Exercise prompt - From the entries below, return exactly the lines beginning at the one that contains "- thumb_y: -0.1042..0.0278" and ending at the one that contains "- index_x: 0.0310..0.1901", both of them included, and only those lines.

* * * * * * *

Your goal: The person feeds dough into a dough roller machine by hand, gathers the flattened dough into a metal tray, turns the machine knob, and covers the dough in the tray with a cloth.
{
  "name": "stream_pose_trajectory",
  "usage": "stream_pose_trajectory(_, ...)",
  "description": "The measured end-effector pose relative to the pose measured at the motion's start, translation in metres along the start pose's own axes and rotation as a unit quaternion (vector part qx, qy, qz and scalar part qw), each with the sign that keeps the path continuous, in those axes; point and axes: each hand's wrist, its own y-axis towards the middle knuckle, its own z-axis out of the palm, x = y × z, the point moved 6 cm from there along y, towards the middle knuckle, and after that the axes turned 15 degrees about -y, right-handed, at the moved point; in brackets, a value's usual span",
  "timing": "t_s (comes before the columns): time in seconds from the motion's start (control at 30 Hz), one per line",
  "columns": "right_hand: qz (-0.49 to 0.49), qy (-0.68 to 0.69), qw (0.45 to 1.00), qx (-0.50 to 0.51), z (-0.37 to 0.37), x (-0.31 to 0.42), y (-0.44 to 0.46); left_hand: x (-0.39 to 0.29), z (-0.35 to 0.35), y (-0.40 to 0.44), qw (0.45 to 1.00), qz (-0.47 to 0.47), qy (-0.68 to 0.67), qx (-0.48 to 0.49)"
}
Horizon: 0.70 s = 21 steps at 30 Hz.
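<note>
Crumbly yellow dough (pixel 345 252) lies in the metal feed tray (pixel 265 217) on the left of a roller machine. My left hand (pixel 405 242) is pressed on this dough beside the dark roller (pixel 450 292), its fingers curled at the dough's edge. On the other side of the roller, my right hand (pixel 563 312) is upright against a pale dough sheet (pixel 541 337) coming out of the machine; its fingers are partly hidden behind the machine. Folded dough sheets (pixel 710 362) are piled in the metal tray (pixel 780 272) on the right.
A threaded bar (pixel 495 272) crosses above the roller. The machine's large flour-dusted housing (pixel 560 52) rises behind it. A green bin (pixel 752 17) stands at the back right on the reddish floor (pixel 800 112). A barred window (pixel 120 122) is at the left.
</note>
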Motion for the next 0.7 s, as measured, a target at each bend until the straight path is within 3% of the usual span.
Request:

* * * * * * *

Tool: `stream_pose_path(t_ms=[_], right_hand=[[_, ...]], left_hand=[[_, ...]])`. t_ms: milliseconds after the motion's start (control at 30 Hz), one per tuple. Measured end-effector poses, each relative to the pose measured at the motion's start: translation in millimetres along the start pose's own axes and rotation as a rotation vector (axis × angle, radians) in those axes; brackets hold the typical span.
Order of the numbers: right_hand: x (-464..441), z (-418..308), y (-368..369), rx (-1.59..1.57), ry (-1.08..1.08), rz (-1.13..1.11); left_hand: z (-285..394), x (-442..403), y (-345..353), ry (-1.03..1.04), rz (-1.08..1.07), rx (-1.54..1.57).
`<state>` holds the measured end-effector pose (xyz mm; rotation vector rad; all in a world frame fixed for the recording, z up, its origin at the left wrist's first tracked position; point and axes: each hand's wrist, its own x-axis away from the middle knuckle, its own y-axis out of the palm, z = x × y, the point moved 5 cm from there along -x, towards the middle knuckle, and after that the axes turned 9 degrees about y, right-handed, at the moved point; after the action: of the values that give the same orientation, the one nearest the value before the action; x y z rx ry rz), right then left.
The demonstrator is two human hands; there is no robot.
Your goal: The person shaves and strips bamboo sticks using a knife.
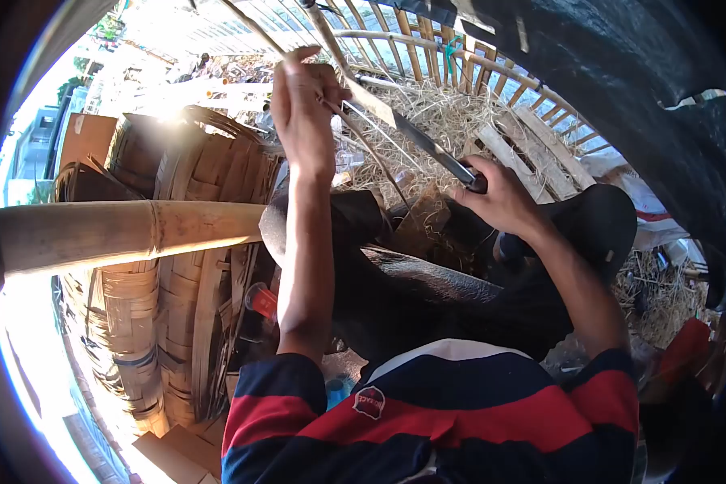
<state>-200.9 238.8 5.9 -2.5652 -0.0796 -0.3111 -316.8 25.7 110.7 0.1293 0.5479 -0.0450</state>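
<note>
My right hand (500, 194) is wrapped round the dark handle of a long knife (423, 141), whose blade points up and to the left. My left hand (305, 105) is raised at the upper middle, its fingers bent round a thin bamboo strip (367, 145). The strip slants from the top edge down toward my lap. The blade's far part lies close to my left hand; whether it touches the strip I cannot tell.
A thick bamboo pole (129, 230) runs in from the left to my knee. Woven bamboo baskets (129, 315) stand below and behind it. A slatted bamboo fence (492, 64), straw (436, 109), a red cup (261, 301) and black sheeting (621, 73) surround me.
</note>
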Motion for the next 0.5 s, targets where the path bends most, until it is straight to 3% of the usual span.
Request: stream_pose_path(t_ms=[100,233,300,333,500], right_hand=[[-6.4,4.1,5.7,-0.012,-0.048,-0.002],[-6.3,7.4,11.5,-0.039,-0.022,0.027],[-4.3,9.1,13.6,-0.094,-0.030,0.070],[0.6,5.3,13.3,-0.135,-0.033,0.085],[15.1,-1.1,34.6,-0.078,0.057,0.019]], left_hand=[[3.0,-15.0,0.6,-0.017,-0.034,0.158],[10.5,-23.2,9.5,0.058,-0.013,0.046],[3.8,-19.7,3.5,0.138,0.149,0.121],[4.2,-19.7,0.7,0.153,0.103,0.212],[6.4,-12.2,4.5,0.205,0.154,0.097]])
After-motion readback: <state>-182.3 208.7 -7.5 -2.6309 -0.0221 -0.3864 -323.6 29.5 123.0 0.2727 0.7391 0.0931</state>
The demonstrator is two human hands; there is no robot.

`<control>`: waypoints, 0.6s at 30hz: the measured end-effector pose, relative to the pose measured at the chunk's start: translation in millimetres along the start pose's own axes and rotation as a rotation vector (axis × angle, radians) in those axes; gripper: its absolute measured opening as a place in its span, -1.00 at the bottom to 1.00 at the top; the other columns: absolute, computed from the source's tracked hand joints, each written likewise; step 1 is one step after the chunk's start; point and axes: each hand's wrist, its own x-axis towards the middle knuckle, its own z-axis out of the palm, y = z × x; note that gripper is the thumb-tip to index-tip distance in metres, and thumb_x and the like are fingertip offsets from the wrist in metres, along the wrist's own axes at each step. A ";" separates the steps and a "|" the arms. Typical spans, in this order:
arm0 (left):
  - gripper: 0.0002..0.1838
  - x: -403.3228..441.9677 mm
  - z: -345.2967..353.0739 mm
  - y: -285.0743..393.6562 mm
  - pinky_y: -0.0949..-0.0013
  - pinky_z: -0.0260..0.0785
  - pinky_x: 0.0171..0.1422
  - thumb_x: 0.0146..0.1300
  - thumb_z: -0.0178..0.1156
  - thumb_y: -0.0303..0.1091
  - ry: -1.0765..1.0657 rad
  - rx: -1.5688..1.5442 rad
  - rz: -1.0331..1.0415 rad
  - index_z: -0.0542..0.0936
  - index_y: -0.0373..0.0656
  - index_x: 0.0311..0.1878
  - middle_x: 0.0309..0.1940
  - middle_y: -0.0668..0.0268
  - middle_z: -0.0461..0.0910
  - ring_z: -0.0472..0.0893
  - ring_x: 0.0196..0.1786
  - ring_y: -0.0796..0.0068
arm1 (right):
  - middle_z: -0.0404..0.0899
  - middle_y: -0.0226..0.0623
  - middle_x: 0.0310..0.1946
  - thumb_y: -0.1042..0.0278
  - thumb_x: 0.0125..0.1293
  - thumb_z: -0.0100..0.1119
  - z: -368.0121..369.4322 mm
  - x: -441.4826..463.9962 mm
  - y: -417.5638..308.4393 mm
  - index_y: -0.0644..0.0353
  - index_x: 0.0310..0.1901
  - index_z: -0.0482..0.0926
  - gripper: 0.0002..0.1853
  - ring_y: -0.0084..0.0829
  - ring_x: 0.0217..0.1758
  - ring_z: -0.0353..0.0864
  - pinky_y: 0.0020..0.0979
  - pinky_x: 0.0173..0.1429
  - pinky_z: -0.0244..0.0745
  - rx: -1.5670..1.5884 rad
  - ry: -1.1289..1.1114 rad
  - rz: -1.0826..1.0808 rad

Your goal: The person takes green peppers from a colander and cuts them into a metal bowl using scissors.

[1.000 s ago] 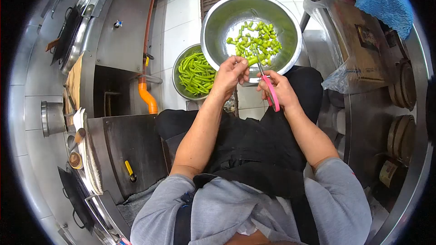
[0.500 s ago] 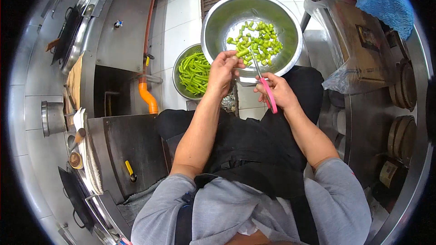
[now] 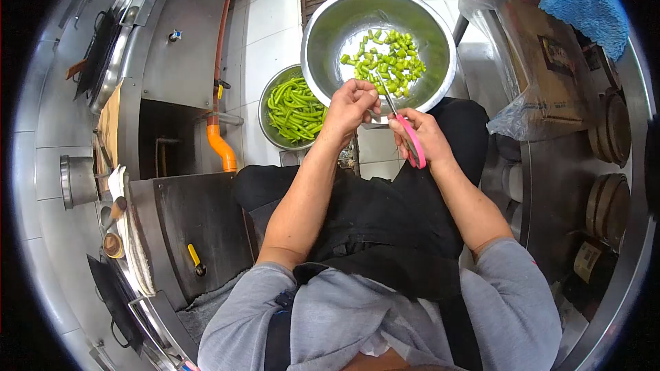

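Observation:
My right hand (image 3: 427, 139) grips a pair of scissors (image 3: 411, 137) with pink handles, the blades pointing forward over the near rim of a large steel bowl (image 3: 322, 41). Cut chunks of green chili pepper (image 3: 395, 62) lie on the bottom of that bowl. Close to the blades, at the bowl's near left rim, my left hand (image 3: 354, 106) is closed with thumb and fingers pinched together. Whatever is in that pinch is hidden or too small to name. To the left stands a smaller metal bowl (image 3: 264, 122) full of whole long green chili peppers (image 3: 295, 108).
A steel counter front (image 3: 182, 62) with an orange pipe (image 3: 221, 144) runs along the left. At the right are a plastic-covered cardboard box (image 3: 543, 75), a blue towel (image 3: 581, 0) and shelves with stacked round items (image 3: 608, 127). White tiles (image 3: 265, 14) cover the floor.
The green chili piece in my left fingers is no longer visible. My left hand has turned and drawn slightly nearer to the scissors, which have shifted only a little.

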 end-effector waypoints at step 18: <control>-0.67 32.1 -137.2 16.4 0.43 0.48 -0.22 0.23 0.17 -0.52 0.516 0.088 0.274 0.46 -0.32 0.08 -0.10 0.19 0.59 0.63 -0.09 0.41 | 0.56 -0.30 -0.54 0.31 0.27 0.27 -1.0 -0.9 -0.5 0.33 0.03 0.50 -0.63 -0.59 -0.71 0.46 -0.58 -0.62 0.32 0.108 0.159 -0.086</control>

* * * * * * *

Output of the task -
  - thumb_y: -0.1042..0.0278
  - thumb_x: 0.0125..0.1293
  - thumb_z: -0.0100..0.1119
  - z: -368.0121..369.4322 mm
  - x: -441.4826..463.9962 mm
  - y: -417.5638..308.4393 mm
  - index_y: -0.0644..0.0353
  - index_x: 0.0310..0.1901

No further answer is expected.